What You Will Study in Your Justice, Citizenship & Social Responsibility Courses
As you learn about social justice and social responsibility, you will take at least one philosophy course and round out your four-course study with choices across other disciplines, including history, enivornmental, and civil rights courses. You will also get a deeper understanding of integrating these elements into the workpalce, specially with corporate social responsibiliy courses.
Your options include:
Explore religious expression around the globe from an ethnographic and qualitative perspective. Emphasis is placed on the analytic categories for understanding religious experiences and the prospects and challenges of cross-cultural comparison. You will adopt the techniques of anthropological inquiry to consider the social forces at work within religious life, including the political, colonial, gendered, and transnational dimensions of worship. Topics include ritual, mythology, witchcraft, magic, and science.
Understand, explore, and analyze the inequities and power dynamics associated with types of waste in one of our environmental social justice education classes. Using multiple case studies, including topics such as smartphones, fashion, food, digital waste, and climate change, you will study core questions to challenge how you think about consumption: Who is causing, experiencing, and responding to problems associated with waste? How do waste issues relate to broader structural injustices? How can we reimagine solutions for environmental justice?
Participate in discussions that relate morality to the life and circumstances of contemporary society. You will gain solid grounding in the major concepts of ethical theory and in the basic skills for analyzing ethical issues and making sound moral judgments.
Develop a comprehensive understanding of gender in contemporary domestic and international politics. This course covers a variety of themes, such as feminist theory, intersectionality, gender performance, comparative legal regimes, and the political economy of gender. You will explore various case studies on gender from around the globe and deepen your understanding of core concepts.
Focus on the ideologies, discourses, and technologies that mediate between contemporary consumers and the disappearing “Wildness.” This course incorporates a multicultural and “multinatural” view to look at technology’s role in representing, mediating, and recreating nature. You will explore a variety of cultural phenomena including the usage of smart phones, selfie sticks, and Go Pros in ecotourism, backpacking cultures, and outdoor adventure sports industries.
Investigate the ways in which increasing technological capabilities have influenced human values and the reciprocal influence of beliefs and conceptual systems upon technological progress. This course builds on the foundational liberal arts course you take in your first few years at Babson.
Explore more justice, citizenship, and social responsibility courses
You Will Learn From the Best
At Babson, our faculty are experts, innovators, and forward thinkers in their chosen fields.

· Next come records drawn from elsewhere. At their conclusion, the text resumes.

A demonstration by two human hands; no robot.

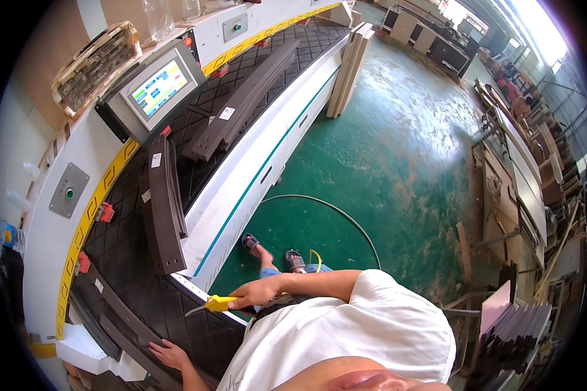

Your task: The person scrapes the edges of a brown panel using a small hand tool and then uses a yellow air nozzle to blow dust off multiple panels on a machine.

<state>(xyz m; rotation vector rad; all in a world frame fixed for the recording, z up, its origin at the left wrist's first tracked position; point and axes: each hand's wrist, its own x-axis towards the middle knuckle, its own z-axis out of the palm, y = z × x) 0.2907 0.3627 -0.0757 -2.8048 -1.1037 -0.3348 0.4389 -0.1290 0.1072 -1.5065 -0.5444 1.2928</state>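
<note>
Nearest the body, the left hand lies spread and flat on a long dark brown curved wooden strip at the near edge of the black diamond-patterned machine desk, apparently pinning it so it cannot slide. The right hand is closed around the yellow-handled air blow gun, its thin nozzle angled down toward that same surface. Farther along the desk, two more dark brown moulded strips lie lengthwise, and beyond them a grey control screen tilts toward the person for easy reading.
</note>
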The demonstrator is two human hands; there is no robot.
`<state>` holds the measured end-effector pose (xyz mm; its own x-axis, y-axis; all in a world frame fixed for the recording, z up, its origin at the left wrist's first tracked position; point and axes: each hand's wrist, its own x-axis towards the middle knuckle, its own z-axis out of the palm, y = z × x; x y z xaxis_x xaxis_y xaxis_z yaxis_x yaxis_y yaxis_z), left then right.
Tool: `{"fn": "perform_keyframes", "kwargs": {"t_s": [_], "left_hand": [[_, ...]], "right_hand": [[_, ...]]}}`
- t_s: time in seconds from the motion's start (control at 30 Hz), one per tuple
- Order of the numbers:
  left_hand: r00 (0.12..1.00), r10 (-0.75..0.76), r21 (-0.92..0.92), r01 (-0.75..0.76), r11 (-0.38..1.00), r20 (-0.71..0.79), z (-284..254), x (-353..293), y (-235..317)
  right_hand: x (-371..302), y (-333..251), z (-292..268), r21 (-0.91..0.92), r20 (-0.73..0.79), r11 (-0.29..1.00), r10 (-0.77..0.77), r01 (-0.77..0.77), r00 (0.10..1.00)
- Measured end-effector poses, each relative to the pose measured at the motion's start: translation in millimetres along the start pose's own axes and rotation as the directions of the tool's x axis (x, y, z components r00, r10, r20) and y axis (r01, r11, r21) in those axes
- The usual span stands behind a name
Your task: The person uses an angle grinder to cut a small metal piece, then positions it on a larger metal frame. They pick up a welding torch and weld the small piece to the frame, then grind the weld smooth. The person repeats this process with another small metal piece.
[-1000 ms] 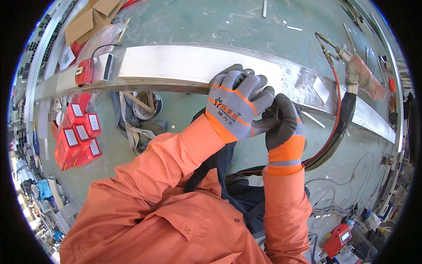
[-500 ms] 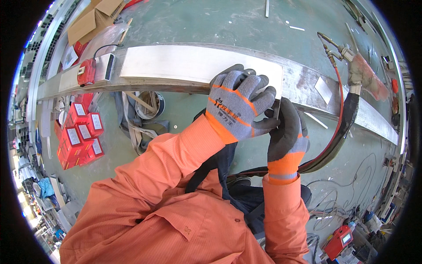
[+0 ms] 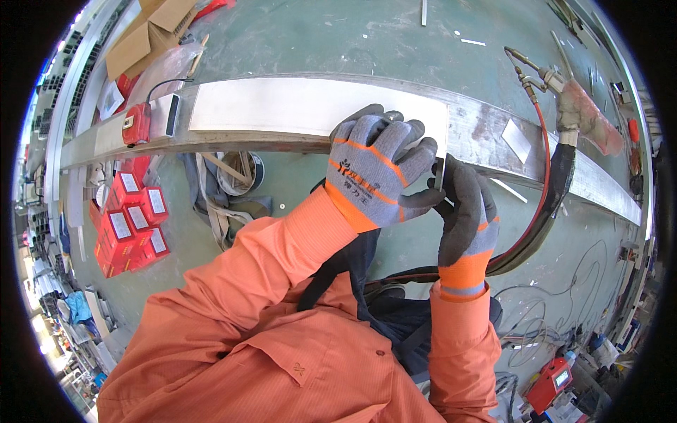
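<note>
A long white flat bar (image 3: 296, 106) lies along a grey metal beam (image 3: 483, 134). My left hand (image 3: 381, 169), in a grey and orange glove, has its fingers curled over the bar's near edge by the right end. Its thumb reaches toward a thin metal strip (image 3: 441, 174) at that end. My right hand (image 3: 465, 211), gloved alike, pinches this strip between thumb and fingers, just off the bar's corner. The strip's lower part is hidden by the gloves.
A red tape measure (image 3: 137, 125) sits at the beam's left part. A welding torch (image 3: 564, 92) with a thick hose rests across the right side. Red boxes (image 3: 120, 233), a bucket (image 3: 247, 173) and a cardboard box (image 3: 148, 42) stand on the floor.
My right hand has shifted slightly right and down, its grip on the strip kept. My left hand stays on the bar's edge, and the view has shifted a little.
</note>
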<state>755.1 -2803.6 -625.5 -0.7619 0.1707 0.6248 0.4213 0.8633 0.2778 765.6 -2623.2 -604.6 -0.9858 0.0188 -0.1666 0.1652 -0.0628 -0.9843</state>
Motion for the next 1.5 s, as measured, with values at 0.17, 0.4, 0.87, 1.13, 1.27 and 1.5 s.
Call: {"fn": "perform_keyframes", "kwargs": {"t_s": [0.17, 0.4, 0.87, 1.13, 1.27, 1.5], "left_hand": [[0.999, 0.001, -0.001, -0.001, 1.000, -0.038, 3.1, 0.0, 0.2], [0.999, 0.027, 0.051, -0.025, 0.998, -0.040, 1.1, 0.1, 1.4], [0.995, 0.022, -0.033, -0.026, 0.999, -0.099, 6.6, 9.2, 6.2], [0.996, 0.014, 0.012, -0.013, 1.000, -0.091, 4.3, 6.3, -0.4], [0.999, -0.009, 0.044, 0.011, 0.999, -0.046, 3.8, -2.3, -2.6], [0.999, -0.017, 0.019, 0.018, 1.000, -0.033, 5.1, -3.4, -2.0]], "right_hand": [[-8.0, -9.9, 4.7, 0.017, -0.019, 0.999, 0.036, -0.036, 0.999], [-10.0, -5.6, 3.2, 0.002, -0.038, 1.000, 0.027, -0.026, 0.999], [150.5, -27.9, -293.6, -0.637, -0.311, 0.753, -0.448, 0.166, 0.838], [134.9, -86.0, -221.2, -0.433, -0.227, 0.882, 0.091, -0.185, 0.970], [19.6, -107.6, -188.8, -0.167, -0.248, 0.980, 0.067, -0.111, 0.967], [-67.0, -213.0, -74.5, -0.579, -0.420, 0.781, -0.039, -0.235, 0.906]]}}
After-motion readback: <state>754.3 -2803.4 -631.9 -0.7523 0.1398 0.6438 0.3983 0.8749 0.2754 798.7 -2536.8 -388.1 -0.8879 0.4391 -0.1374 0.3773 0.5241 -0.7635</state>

Here are just some professors sharing their expertise and support with our students in the justice, citizenship, and social responsibility program.
Alex Adamson
Alex Adamson’s areas of specialization are in social and political philosophy, Latin American and Caribbean decolonial philosophy, and queer and feminist philosophy. They have written on Rosa Luxemburg’s and C.L.R. James’s critiques of imperialism and political economy as well as the decolonial feminism of María Lugones and Sylvia Wynter. Their current research focuses on decolonial critiques of political economy, scholar-activism, and queer and trans philosophy.
Meg Hassey
Meg Hassey is a mission-driven sustainability leader, possessing vast industry expertise with an aptitude for combining strategic planning with tactical execution to drive social, educational, and environmental initiatives. Her teaching leverages her technical, scientific, and educational background to systematically address global sustainability challenges. She is regarded as an innovative thought leader with a passion for identifying opportunities to develop solutions and inspire change.
Xinghua Li
Xinghua Li teaches courses on critical media theory, consumer culture, and environmental sustainability. Her research explores the global spread of consumer capitalism through the perspectives of ecocriticism, psychoanalysis, and critical media theory. Her book Environmental Advertising in China and the USA: The Desire to Go Green uses advertising as a lens to analyze the rising phenomenon of green consumerism and compares how the Chinese and American consumer desires for green products are shaped by ideological, cultural, and historical differences.
Krystal-Gayle O'Neill
Krystal-Gayle O'Neill is a scholar in conflict resolution, human security, and social and restorative justice. Her research is positioned at the intersection of race, gender, and sexuality, where she is particularly interested in postcolonial societies, international organizations, and the governance of race, gender, and sexuality around the globe. Her research interests include the decriminalization of lesbian, gay, bisexual, transgender, and queer (LBGTQ) sexualities in the Anglophone Caribbean.
Brian Seitz
Brian Seitz teaches ethics and advanced level philosophy courses, including social and political philosophy; nature, technology, and values; modern philosophy; existentialism; and aesthetics. He has authored numerous articles in the areas of social and political philosophy, continental philosophy, and environmental philosophy.
Have Questions?
Faculty Contact: Brian Seitz (seitzb@babson.edu)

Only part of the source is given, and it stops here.